Clinical Study | Open Access
Clinical Outcome of Laparoscopic Intersphincteric Resection Combined with Transanal Rectal Dissection for T3 Low Rectal Cancer in Patients with a Narrow Pelvis
Purpose. The purpose of this study was to analyze the safety and feasibility of laparoscopic intersphincteric resection (ISR) combined with transanal rectal dissection (TARD) for T3 low rectal cancer in a narrow pelvis. Methods. We studied 20 patients with a narrow pelvis of median body mass index 25.3 (16.9–31.2). Median observation period was 23.6 months (range 12.2–56.7). Results. Partial, subtotal, and total ISR was performed in 15, 1, and 4 patients, respectively. Median duration of TARD was 83 min (range 43–135). There were no major complications perioperatively or postoperatively. Surgical margins were histologically free of tumor cells in all patients, and there was no local recurrence. Excluding urgency, frequency of bowel movements, and incontinence status improved gradually after stoma closure. Conclusion. Laparoscopic ISR combined with TARD is technically feasible for selective T3 low rectal cancer in patients with a narrow pelvis.

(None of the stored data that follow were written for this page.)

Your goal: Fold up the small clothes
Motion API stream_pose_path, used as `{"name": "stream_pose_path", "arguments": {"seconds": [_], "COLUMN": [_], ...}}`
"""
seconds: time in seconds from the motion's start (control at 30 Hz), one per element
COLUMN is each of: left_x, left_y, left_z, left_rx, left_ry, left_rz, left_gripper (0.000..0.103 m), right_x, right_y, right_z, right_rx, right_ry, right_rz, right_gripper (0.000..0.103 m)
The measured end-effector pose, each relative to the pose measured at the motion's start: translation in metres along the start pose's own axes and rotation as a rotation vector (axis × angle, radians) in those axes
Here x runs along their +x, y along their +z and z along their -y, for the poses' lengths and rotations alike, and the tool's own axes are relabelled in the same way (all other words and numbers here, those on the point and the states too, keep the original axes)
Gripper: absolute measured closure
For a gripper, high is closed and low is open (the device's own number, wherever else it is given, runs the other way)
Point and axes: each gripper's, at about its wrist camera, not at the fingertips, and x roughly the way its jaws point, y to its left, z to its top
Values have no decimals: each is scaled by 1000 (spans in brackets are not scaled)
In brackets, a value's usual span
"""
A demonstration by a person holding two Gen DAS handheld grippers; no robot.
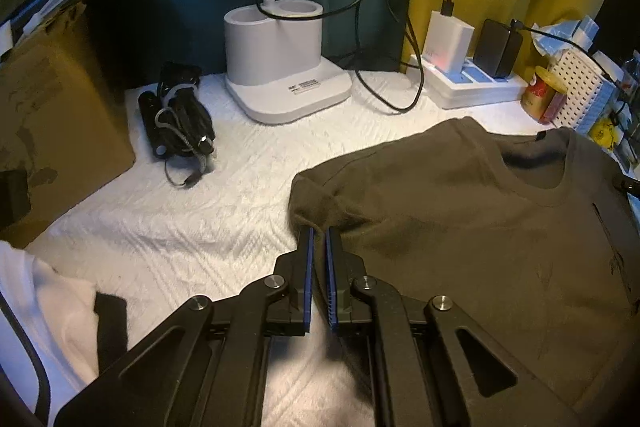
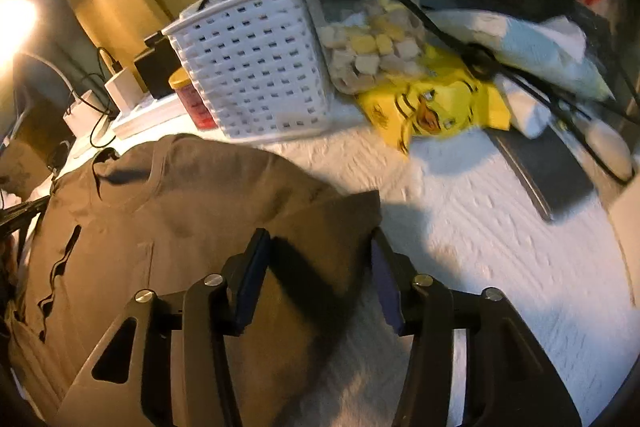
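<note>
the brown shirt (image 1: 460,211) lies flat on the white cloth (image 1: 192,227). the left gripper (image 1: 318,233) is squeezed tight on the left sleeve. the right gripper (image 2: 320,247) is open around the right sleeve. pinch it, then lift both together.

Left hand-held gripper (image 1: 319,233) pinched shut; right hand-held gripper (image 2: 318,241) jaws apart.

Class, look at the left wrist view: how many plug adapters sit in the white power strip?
2. A white adapter stands near the power strip's left end, and a black adapter stands just right of it. Both carry black cables. Others may be hidden.
</note>
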Motion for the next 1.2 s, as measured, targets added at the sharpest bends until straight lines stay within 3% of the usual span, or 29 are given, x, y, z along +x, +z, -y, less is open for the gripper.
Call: {"name": "stream_pose_path", "arguments": {"seconds": [0.17, 0.27, 0.43, 0.5, 0.53, 0.57, 0.6, 0.67, 0.77, 0.87, 0.97, 1.0, 1.1, 1.13, 1.2], "left_x": [4, 2, -20, -31, -35, -40, -46, -56, -71, -81, -75, -72, -72, -74, -80], "left_y": [4, 6, 4, -2, -5, -10, -16, -26, -39, -51, -66, -72, -80, -81, -84], "left_z": [0, -6, -9, -6, -4, -1, 2, 7, 18, 36, 47, 49, 48, 48, 49], "left_rx": [40, 34, 16, 17, 17, 15, 11, -11, -10, 53, 96, 107, 119, 127, 151], "left_ry": [75, 97, 69, 40, 27, 8, -18, -57, -110, -128, -123, -127, -144, -135, -85], "left_rz": [19, 11, 0, -5, -10, -19, -31, -40, -59, -73, -126, -143, -135, -125, -107], "left_gripper": [101, 100, 100, 98, 96, 83, 63, 51, 51, 51, 56, 72, 96, 101, 101], "right_x": [-10, -8, -8, -10, -14, -20, -25, -40, -59, -80, -96, -101, -113, -115, -119], "right_y": [5, 3, 3, 3, 1, 0, -2, -5, -11, -21, -34, -40, -59, -63, -71], "right_z": [-1, 4, 0, -1, -2, -3, -2, -3, -4, -4, -10, -11, -13, -13, -13], "right_rx": [-44, -22, -30, -22, -23, -25, -25, -25, -30, -27, -25, -24, -18, -14, -5], "right_ry": [-110, -116, -138, -142, -158, -171, -173, -180, -205, -214, -214, -213, -211, -211, -215], "right_rz": [55, 34, 28, 25, 29, 41, 51, 75, 96, 113, 119, 119, 113, 110, 103], "right_gripper": [97, 97, 97, 92, 83, 71, 66, 62, 62, 62, 62, 62, 62, 62, 62]}}
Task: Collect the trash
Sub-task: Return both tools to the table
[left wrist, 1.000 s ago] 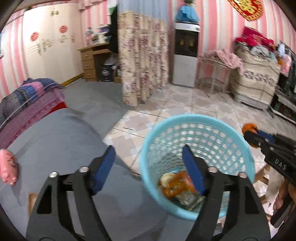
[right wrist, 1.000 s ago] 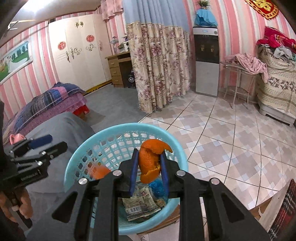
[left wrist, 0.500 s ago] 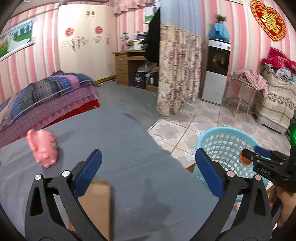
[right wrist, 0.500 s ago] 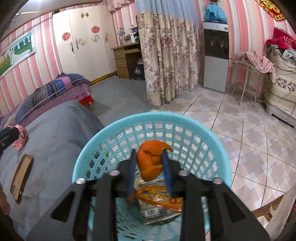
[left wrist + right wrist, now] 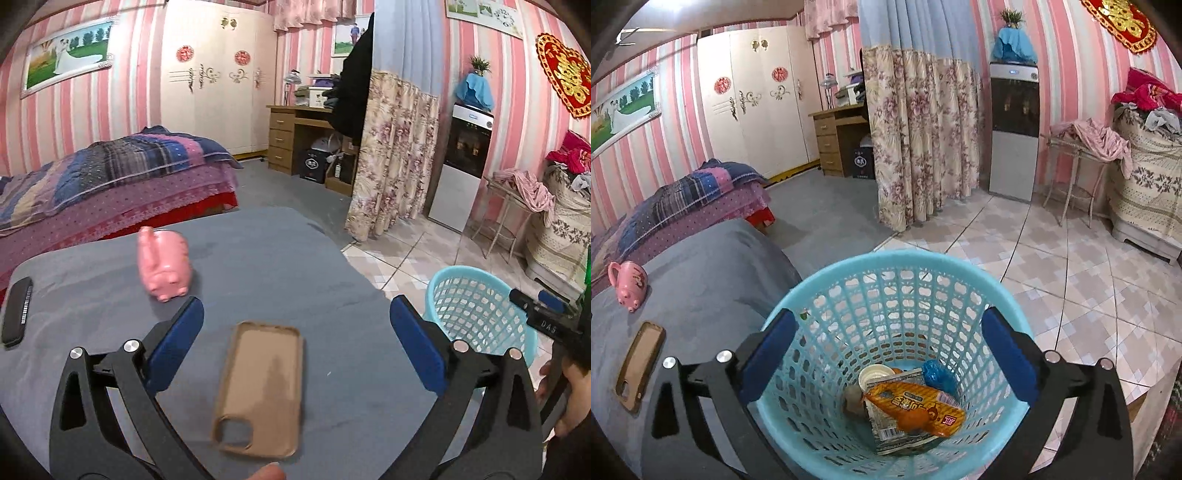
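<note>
Now empty-jawed, the right gripper [image 5: 886, 354] hangs over the pale-blue plastic lattice basket [image 5: 960, 273].

Its fingers are opening wide; the orange peel pinched a moment ago has dropped among wrappers [image 5: 916, 406] below them. The left gripper [image 5: 295, 343], wide and empty, has swung to the grey-covered table [image 5: 277, 258], a tan phone case [image 5: 258, 387] between its fingers.

Left wrist angled down over grey-clothed tabletop [image 5: 277, 258]; right wrist close above light-blue plastic lattice basket [image 5: 849, 273]; both sharing tan phone case [image 5: 258, 391].
</note>
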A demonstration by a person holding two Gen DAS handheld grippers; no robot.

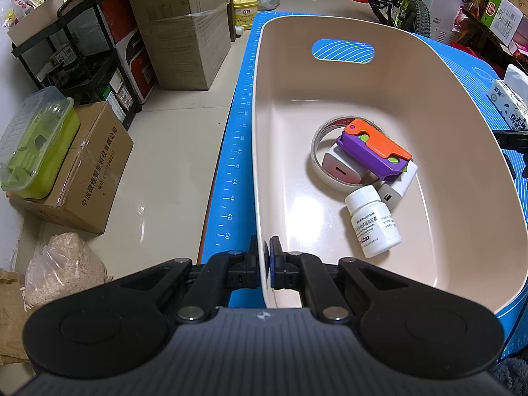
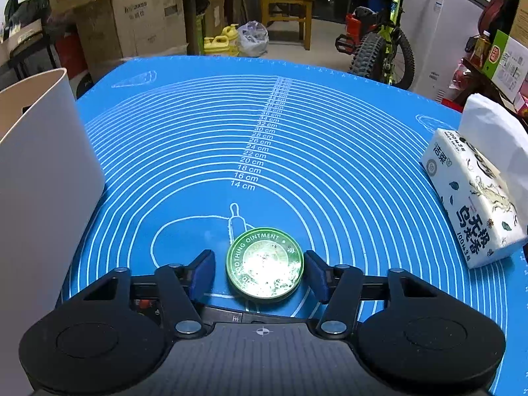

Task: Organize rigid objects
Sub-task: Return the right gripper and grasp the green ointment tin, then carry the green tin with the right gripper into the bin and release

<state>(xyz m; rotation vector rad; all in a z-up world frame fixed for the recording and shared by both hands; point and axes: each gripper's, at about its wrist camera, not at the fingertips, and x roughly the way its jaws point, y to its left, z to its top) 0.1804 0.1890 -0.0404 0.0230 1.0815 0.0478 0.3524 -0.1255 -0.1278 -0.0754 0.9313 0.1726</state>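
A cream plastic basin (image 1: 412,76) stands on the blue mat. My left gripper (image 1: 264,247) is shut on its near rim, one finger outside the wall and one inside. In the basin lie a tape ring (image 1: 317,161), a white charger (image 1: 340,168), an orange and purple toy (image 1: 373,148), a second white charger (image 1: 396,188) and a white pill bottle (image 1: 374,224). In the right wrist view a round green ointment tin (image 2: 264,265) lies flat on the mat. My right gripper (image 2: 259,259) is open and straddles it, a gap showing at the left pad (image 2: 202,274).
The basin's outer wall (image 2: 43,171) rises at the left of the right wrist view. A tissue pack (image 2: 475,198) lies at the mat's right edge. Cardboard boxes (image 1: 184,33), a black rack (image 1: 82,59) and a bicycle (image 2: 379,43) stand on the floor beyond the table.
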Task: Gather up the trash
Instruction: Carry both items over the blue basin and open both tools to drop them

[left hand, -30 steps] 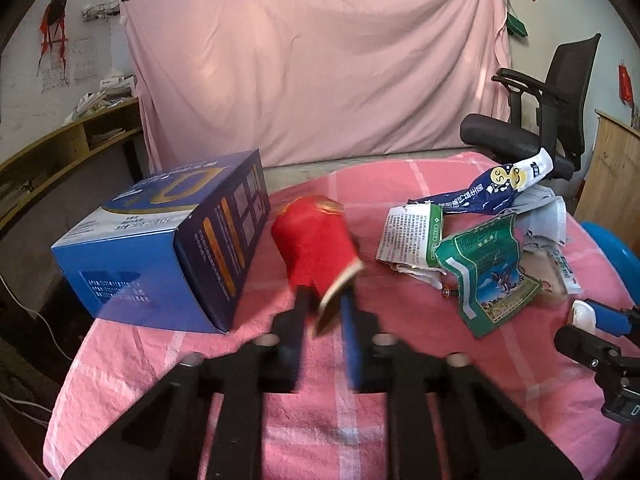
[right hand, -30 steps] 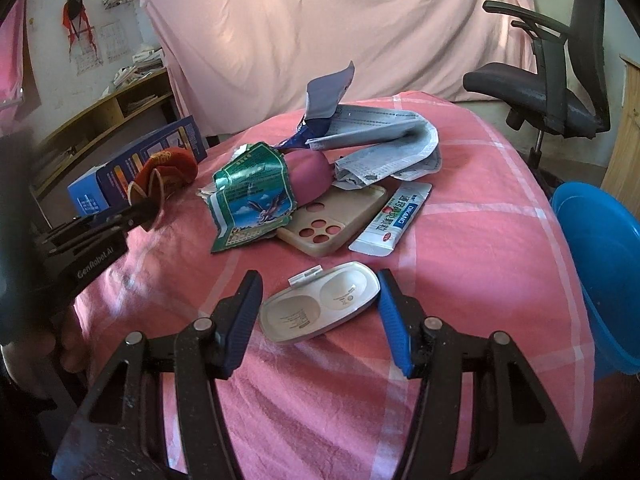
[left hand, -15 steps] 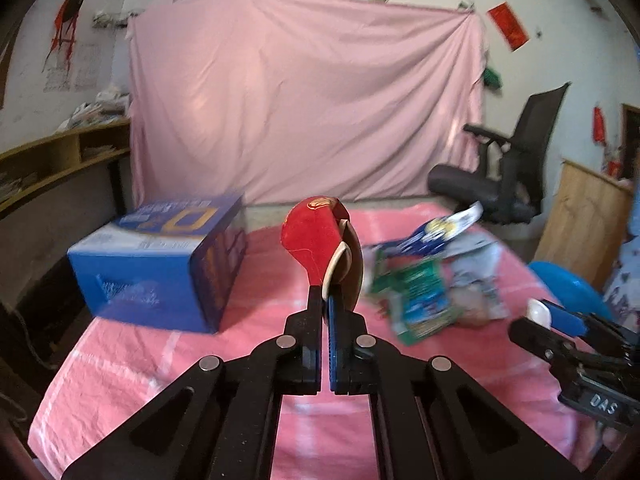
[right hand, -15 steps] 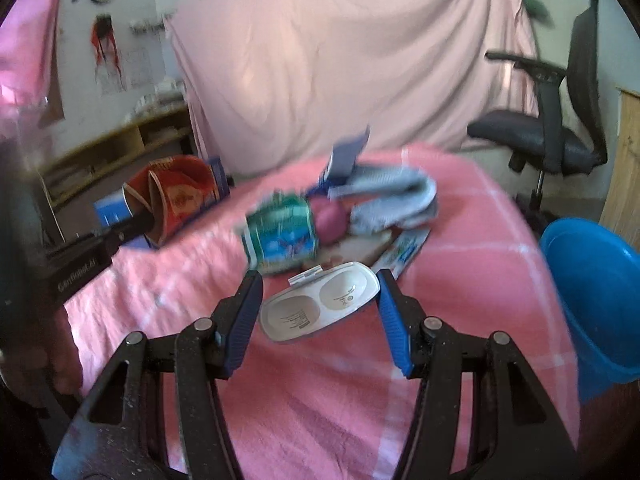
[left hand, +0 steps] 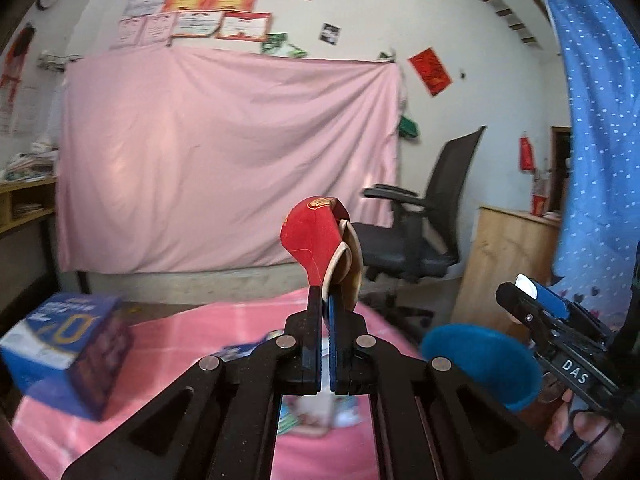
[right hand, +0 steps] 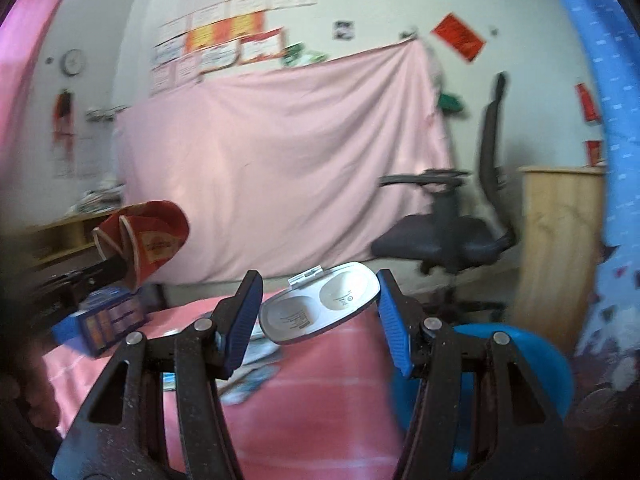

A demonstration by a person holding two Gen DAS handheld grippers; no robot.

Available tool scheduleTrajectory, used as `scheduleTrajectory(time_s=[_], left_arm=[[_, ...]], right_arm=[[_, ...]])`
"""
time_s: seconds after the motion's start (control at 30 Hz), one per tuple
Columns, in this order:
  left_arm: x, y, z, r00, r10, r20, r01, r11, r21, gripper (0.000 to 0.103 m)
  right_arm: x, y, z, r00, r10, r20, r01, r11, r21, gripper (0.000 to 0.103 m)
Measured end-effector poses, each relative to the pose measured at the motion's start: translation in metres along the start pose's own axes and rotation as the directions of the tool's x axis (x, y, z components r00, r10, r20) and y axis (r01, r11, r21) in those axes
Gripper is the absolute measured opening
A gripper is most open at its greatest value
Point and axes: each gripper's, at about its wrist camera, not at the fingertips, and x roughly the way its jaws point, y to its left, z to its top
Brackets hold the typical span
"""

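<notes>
We see a room in a home: a pink sheet (left hand: 224, 160) hangs at 12 o'clock, an office chair (left hand: 424, 232) at 2 o'clock, papers (left hand: 200, 20) on the wall.

Both tongs are black linkages with silver rivets and blue ribbed fingers (right hand: 244, 320). The right tongs (left hand: 560, 344), at right of frame, bear white "DAS" lettering; bare fingers (left hand: 576, 436) below.
</notes>
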Motion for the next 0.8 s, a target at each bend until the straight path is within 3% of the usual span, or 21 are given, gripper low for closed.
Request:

Intersphincteric resection (ISR) to preserve anal sphincter function for low rectal cancer extending into the anal canal was reported by Schiessel et al. in 1994 . The feasibility of ISR has been demonstrated by surgeons since that time; it is now technically possible to use ISR to remove low rectal cancer with preservation of anal sphincter function with a satisfactory oncologic outcome [2, 3]. Recently, the clinical outcome of ISR as a laparoscopic approach (laparoscopic ISR) has been reported, but laparoscopic ISR for patients with bulky low rectal cancer remains challenging. Particularly for T3 tumors in patients with a narrow pelvis, it is important to achieve a low local recurrence. Total mesorectal excision (TME), negative circumferential margin (CFM), and tumor free surgical margin are prerequisites regardless of approach of ISR. Conversion to open operation in laparoscopic ISR may influence prognosis, as is the case in laparoscopic surgery for rectal cancer . We have shown that transanal rectal dissection (TARD) performed prior to the abdominal phase of the operation is very useful for an adequate oncologic resection in laparoscopic ISR for T3 low rectal cancer in patients with a narrow pelvis . The purpose of this report is to evaluate the safety and feasibility of TARD to achieve laparoscopic ISR for T3 low rectal cancers in patients with a narrow pelvis.
Preoperative staging evaluation included digital rectal examination, barium enema, colonofiberscope with biopsy, computed tomography (CT), magnetic resonance imaging (MRI), and transanal ultrasound (TAUS). The patients were excluded when preoperative examination showed the following findings: multiple metastases in distant organs, direct invasion into adjacent organs (clinical T4), involvement of lateral lymph nodes, and invasion into the external anal sphincter or/and levator ani. We studied 20 patients (5 women, 15 men) with a median age of 66 years (range 42–77 years) between April 2006 and December 2009. In all patients the tumors were bulky in nature, and narrow pelvic dimensions were expected for laparoscopically assisted pelvic floor dissection on the basis of radiographic findings of barium enema, CT, and MRI. Preoperative CRT was performed in 2 men out of the 20 patients. Finally, preoperative TNM staging of the 20 patients was T3 N0 M0 in 8, T3 N1 M0 in 9, T3 N2 M0 in 2, and T3 N3 M1 in one. Median body mass index was 25.3 kg/m2 (range 16.9–31.2 kg/m2) (Table 1). The patients were observed for a median of 23.6 months (range 12.2–56.7 months).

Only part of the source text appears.